Après les cartons internationaux depuis son premier album en 1981, la trajectoire de Duran Duran s'est inscrite en pointillés au mitan des années 90. Les petits gars de Birmingham ont pourtant poursuivi contre vents et marées, publiant des albums avec régularité jusqu'en 2015. La bande de Simon Le Bon est bien consciente qu'elle ne peut pas rivaliser avec les "artistes contemporains" que les jeunes s'arrachent, mais cela ne l’empêche pas d'ajuster sa formule en la modernisant et sans sombrer dans la redite.
Pour son deuxième album enregistré en deux ans, Duran Duran a retrouvé son armature classique, les guitaristes Warren Cuccurullo embauché sur "Notorious" et Andy Taylor sont présents en tant qu'invités. L'ambiance est au beau fixe, chacun des membres est efficace à son poste de prédilection. Simon Le Bon a toujours du coffre, souvent entouré de chœurs féminins du plus bel
effet et pas trop envahissants. Mais comme toujours le maître
de jeu reste Nick Rhodes : ses claviers tissent une véritable toile
d'araignée sonore, colorant les compositions de textures aussi
frénétiques que ténébreuses. L'album s'ouvre avec efficacité sur un 'Nightboat', extrait du tout premier opus, qui installe une atmosphère anxiogène. Car "Danse Macabre" est un recueil contenant des reprises, des anciens titres et trois morceaux originaux tournant autour de thèmes inquiétants ou glauques, offrant à l'album
une atmosphère sombre mais jamais terrifiante. Parmi les créations originales, c'est le morceau éponyme qui se distingue le
mieux avec son mur de son écrasant, le chant truculent de Simon Le Bon,
sa basse fulminante et ses chœurs féminins. On pourrait toutefois
regretter de ne pas avoir trop de nouveautés à se mettre entre les
oreilles.
Mais l'attention se porte particulièrement sur les reprises, le choix est d'ailleurs très éclectique et est marqué par un esprit aventureux. 'Paint It Black' de The Rolling Stones est plus tétanisant et lourd que l'original, notamment grâce
à l'apport des claviers de Nick Rhodes, les guitares vrombissantes et la voix froide de Simon. Le reggae 'Ghost Town' de The Specials a quant à lui été
accéléré et ressemble à un train fantôme dont le conducteur aurait sauté
en cours de route. Le nerveux et nocturne 'Spellbound' de Siouxsie And The Banshees est
encore plus dark et gothique et le combo de Birmingham aurait largement
pu faire ses gammes dans ce genre. Duran Duran surclasse la chanteuse asthmatique Billy Eilish sur 'Bury A Friend', en lui apportant toute la chair dont l'original était dépourvu. En revanche, si 'Psycho Killer' se révèle plus funky que l'original de The Talking Heads avec la basse bien
en avant curieusement tenue par Victoria De Angelis (Maneskin), nous
pouvons toutefois déplorer un traitement un peu moins abouti.
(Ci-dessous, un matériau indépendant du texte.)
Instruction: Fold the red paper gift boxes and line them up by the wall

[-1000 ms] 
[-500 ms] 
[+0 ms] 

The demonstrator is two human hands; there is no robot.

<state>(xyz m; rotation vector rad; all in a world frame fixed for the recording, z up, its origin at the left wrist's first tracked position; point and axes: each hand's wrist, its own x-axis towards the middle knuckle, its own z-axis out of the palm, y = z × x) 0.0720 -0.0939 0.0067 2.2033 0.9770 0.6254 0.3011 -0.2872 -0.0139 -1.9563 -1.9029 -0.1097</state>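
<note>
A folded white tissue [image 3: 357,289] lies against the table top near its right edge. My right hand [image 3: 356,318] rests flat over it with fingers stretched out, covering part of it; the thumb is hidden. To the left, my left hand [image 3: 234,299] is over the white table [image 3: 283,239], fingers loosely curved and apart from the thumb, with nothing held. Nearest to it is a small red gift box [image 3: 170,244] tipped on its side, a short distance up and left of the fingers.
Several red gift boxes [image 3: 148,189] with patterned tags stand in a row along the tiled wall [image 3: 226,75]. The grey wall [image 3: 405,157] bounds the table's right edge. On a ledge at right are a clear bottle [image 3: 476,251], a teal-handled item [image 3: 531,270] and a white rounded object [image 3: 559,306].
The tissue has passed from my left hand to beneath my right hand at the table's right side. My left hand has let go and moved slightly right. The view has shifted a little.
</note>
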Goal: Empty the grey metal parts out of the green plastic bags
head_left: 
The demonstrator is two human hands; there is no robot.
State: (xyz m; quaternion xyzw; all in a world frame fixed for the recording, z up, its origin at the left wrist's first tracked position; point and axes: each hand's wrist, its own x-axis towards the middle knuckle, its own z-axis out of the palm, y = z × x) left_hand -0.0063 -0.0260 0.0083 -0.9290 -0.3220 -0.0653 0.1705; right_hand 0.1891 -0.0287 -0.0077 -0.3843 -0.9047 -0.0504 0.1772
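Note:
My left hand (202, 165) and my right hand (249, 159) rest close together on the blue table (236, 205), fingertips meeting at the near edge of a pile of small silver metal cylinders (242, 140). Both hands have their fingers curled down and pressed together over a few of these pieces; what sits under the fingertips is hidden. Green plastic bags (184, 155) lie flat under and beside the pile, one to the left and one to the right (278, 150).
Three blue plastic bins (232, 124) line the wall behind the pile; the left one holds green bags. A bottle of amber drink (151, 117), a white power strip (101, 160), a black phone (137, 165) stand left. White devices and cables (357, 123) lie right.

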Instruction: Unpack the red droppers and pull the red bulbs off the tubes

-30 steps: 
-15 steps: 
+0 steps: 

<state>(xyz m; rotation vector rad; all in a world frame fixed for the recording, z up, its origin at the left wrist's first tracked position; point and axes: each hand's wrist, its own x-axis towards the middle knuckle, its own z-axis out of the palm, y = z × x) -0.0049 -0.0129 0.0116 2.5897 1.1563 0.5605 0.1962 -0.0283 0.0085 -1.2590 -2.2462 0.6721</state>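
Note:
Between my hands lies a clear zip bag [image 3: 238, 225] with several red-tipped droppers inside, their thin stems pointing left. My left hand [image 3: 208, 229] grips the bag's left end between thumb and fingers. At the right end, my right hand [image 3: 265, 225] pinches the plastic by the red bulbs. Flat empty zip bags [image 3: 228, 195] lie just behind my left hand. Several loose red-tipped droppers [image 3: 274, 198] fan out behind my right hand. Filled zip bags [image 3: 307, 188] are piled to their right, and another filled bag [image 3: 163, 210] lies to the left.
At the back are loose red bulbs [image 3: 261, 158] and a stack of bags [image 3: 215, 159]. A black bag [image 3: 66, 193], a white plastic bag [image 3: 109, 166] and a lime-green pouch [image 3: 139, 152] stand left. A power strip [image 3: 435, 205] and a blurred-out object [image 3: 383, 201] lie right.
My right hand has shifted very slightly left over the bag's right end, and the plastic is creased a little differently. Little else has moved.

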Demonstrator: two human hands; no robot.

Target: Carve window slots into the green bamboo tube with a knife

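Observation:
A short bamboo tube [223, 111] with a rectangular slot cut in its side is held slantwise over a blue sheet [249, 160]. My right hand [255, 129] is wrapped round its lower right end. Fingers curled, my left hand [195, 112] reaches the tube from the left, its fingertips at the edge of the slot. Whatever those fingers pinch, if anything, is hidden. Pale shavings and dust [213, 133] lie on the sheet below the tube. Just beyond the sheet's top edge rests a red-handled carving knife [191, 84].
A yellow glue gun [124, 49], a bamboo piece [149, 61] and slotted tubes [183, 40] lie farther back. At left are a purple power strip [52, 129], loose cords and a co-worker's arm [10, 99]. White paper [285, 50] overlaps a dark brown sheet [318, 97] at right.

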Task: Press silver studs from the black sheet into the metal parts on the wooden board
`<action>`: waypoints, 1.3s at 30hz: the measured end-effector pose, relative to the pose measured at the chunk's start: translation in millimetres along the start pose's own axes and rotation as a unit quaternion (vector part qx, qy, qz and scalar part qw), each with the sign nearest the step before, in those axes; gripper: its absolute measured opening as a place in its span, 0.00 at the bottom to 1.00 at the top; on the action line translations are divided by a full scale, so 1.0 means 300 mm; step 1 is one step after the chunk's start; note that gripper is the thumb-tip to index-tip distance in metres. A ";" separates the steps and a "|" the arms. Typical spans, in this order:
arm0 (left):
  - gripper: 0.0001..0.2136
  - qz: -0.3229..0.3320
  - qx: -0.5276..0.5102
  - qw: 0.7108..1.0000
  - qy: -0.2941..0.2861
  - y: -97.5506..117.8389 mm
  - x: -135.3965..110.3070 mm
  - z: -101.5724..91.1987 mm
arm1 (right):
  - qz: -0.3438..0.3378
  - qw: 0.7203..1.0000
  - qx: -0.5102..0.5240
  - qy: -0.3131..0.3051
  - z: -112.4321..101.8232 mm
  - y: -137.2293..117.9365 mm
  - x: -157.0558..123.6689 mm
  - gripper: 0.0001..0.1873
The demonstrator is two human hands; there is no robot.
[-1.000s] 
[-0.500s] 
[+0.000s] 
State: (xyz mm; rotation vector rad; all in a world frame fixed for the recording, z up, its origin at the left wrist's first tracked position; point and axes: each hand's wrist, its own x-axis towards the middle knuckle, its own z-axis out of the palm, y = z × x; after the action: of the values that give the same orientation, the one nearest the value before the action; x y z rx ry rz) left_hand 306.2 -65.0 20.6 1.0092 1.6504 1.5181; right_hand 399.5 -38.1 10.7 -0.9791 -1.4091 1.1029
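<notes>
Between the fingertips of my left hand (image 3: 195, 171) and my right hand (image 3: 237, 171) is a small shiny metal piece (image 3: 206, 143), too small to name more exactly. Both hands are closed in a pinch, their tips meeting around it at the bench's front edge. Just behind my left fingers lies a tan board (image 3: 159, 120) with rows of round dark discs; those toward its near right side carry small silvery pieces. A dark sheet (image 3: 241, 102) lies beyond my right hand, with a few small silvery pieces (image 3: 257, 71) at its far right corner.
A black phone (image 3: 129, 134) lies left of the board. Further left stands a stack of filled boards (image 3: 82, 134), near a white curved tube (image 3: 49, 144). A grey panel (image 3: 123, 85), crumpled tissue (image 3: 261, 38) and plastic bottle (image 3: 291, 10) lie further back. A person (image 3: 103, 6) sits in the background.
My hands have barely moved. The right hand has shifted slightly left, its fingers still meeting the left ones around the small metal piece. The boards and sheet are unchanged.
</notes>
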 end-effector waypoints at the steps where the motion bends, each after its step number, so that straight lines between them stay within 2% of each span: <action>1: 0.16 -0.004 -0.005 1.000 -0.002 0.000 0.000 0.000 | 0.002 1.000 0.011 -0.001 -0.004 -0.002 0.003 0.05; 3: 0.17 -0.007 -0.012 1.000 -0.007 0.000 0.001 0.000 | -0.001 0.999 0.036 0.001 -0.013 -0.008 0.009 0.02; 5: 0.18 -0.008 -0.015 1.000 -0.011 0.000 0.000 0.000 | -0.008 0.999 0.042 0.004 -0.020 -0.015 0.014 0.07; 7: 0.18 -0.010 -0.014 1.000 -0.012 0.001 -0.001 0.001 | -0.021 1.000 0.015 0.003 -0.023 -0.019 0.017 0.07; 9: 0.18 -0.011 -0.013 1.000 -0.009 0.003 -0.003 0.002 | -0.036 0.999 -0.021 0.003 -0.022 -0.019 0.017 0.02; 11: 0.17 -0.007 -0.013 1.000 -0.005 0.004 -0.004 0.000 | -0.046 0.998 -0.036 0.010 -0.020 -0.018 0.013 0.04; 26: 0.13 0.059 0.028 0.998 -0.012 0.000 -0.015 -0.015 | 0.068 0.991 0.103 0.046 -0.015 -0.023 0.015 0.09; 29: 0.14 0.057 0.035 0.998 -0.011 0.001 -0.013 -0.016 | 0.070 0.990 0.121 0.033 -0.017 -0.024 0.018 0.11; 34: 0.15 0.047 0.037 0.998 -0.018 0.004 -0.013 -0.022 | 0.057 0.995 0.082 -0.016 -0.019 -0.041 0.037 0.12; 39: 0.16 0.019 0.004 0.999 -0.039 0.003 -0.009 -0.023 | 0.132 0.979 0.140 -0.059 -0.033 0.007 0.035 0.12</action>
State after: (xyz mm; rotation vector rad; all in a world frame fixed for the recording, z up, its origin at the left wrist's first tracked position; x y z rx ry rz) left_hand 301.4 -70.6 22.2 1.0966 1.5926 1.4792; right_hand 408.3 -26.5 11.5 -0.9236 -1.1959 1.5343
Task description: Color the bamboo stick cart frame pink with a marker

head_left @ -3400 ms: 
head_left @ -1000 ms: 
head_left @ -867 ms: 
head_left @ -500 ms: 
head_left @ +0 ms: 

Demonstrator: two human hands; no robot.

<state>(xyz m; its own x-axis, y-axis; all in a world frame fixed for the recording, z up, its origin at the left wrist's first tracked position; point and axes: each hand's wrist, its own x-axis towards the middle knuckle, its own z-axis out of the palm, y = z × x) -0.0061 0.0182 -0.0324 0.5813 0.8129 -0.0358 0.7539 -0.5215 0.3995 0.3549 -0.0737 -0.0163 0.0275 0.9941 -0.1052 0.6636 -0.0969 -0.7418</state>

Duran Duran marque l'essai avec un projet qui semblait pourtant perdu d'avance. L'esprit de ce "Danse Macabre" respecte la tradition d'Halloween : s'amuser en se faisant peur. Si l'on peut regretter quelques choix au sujet de l'interprétation et la frustration de n'avoir droit qu'à trois nouveaux morceaux, il convient de saluer comme il se doit cet opus. Nick Rhodes et les siens ont conservé toute leur exaltante créativité et il serait curieux d'entendre - le plus tôt possible - le successeur de "Danse Macabre" pour savoir si cette expérience a été bénéfique.